[Entries supplied — start]

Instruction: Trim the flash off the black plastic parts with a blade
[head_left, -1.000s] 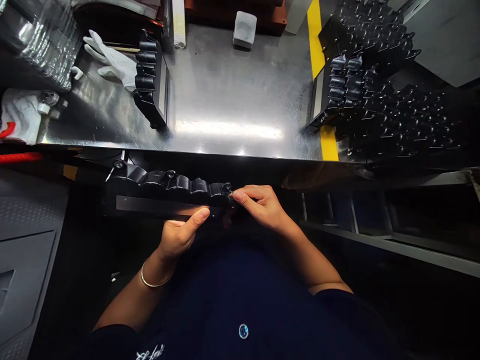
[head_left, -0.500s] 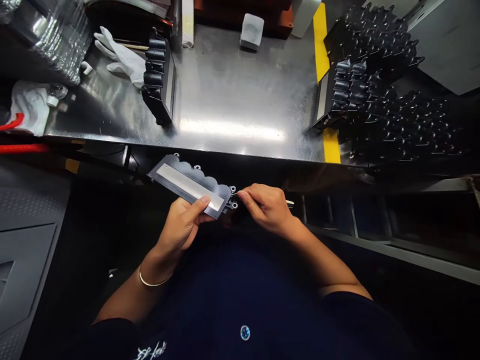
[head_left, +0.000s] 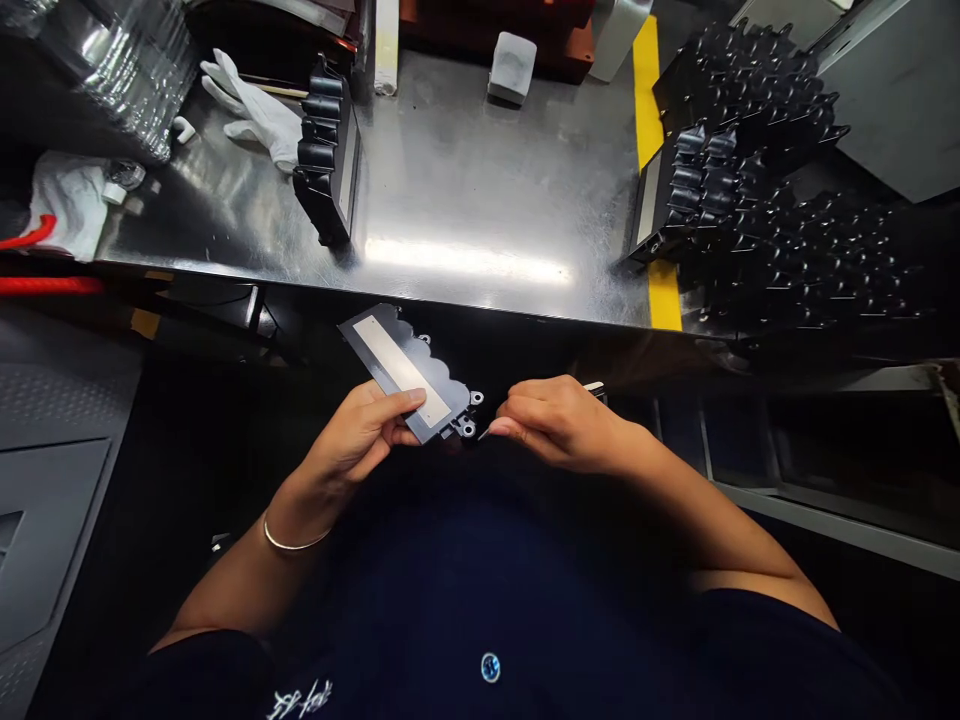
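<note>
My left hand (head_left: pixel 358 432) grips a long black moulded part (head_left: pixel 401 365) by its near end, with its thumb across the face. The part has a scalloped edge, a pale silver strip (head_left: pixel 397 370) on its upturned face, and metal-ringed lugs (head_left: pixel 472 412) at the end. My right hand (head_left: pixel 555 420) is just right of those lugs and holds a thin pick (head_left: pixel 595 387). Its fine tip shows near the lugs, apart from them as far as I can tell.
Beyond the near edge stands a steel table (head_left: pixel 480 200) with a row-stacked black part (head_left: pixel 326 150), white gloves (head_left: pixel 251 110) and a white block (head_left: pixel 512 68). Many black parts (head_left: pixel 780 230) are stacked at right, over yellow floor tape (head_left: pixel 660 295).
The black part has turned from lying lengthwise, scallops up, to a slanted position with its silver strip facing up. My right hand has drawn rightward, away from the lugs.
</note>
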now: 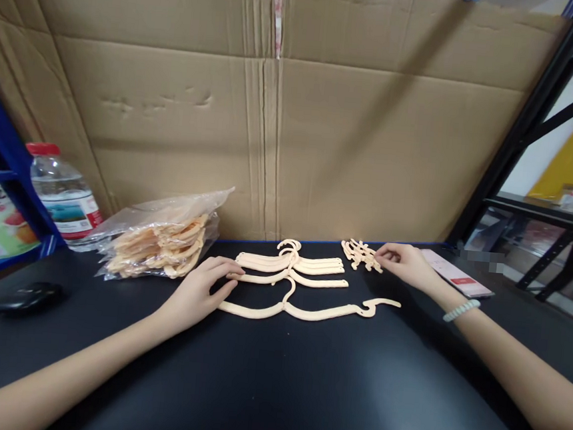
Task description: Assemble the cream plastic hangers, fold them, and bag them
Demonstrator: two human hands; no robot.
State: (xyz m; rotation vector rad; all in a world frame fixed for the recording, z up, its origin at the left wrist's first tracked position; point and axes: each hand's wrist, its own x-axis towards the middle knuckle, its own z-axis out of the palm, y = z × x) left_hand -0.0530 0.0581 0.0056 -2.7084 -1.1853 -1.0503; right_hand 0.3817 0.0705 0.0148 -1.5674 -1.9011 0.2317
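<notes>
Far left: a black mouse (26, 298) lies on the black bench (271, 388); behind it, a bottle (65, 195) with a red cap stands near the cardboard (175, 111). Next, a clear plastic bag (157, 238) of cream-coloured pieces lies before the cardboard.

Left hand (202, 289): palm down, fingers slightly bent, at the left end of the middle hanger (315, 282); thumb just above the left end of the front hanger (250, 312). Grip—fingers part-curled; cannot tell whether they clasp the middle hanger or only touch it.

Centre of bench: cream hangers lie flat, hooks pointing away from the person. A rear group of hangers (262, 262) lies closely overlapped, hooks bunched together; the middle hanger lies just in front, the front hanger nearest the person. At the front hanger's right end is a curved piece (368, 309), its narrow arm extending rightward.

Right of the rear group: a loose heap of small cream parts (362, 255). Right hand (406, 264), pale beaded bracelet (461, 310) at the wrist, reaches the heap's right edge. Grip—thumb and fingertips pinched together; any part between them is too small to make out. A phone (456, 273) lies just beyond this hand.
</notes>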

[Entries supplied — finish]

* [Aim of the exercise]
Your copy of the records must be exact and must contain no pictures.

* [Response]
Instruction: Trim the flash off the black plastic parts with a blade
[head_left, -1.000s] 
[head_left, -0.500s] 
[head_left, +0.000s] 
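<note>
My left hand (head_left: pixel 358 432) grips a long black moulded part (head_left: pixel 401 365) by its near end, with its thumb across the face. The part has a scalloped edge, a pale silver strip (head_left: pixel 397 370) on its upturned face, and metal-ringed lugs (head_left: pixel 472 412) at the end. My right hand (head_left: pixel 555 420) is just right of those lugs and holds a thin pick (head_left: pixel 595 387). Its fine tip shows near the lugs, apart from them as far as I can tell.
Beyond the near edge stands a steel table (head_left: pixel 480 200) with a row-stacked black part (head_left: pixel 326 150), white gloves (head_left: pixel 251 110) and a white block (head_left: pixel 512 68). Many black parts (head_left: pixel 780 230) are stacked at right, over yellow floor tape (head_left: pixel 660 295).
The black part has turned from lying lengthwise, scallops up, to a slanted position with its silver strip facing up. My right hand has drawn rightward, away from the lugs.
</note>
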now: 
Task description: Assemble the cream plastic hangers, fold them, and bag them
Demonstrator: two human hands; no robot.
State: (xyz m; rotation vector rad; all in a world frame fixed for the recording, z up, its origin at the left wrist's first tracked position; point and axes: each hand's wrist, its own x-axis towards the middle knuckle, its own z-axis out of the palm, y = z × x) left_hand -0.0530 0.0581 0.0056 -2.7084 -1.1853 -1.0503; right_hand 0.3817 0.0705 0.0148 -1.5674 -1.9011 0.2317
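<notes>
Far left: a black mouse (26, 298) lies on the black bench (271, 388); behind it, a bottle (65, 195) with a red cap stands near the cardboard (175, 111). Next, a clear plastic bag (157, 238) of cream-coloured pieces lies before the cardboard.

Left hand (202, 289): palm down, fingers slightly bent, at the left end of the middle hanger (315, 282); thumb just above the left end of the front hanger (250, 312). Grip—fingers part-curled; cannot tell whether they clasp the middle hanger or only touch it.

Centre of bench: cream hangers lie flat, hooks pointing away from the person. A rear group of hangers (262, 262) lies closely overlapped, hooks bunched together; the middle hanger lies just in front, the front hanger nearest the person. At the front hanger's right end is a curved piece (368, 309), its narrow arm extending rightward.

Right of the rear group: a loose heap of small cream parts (362, 255). Right hand (406, 264), pale beaded bracelet (461, 310) at the wrist, reaches the heap's right edge. Grip—thumb and fingertips pinched together; any part between them is too small to make out. A phone (456, 273) lies just beyond this hand.
</notes>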

What is written here forms the complete answer.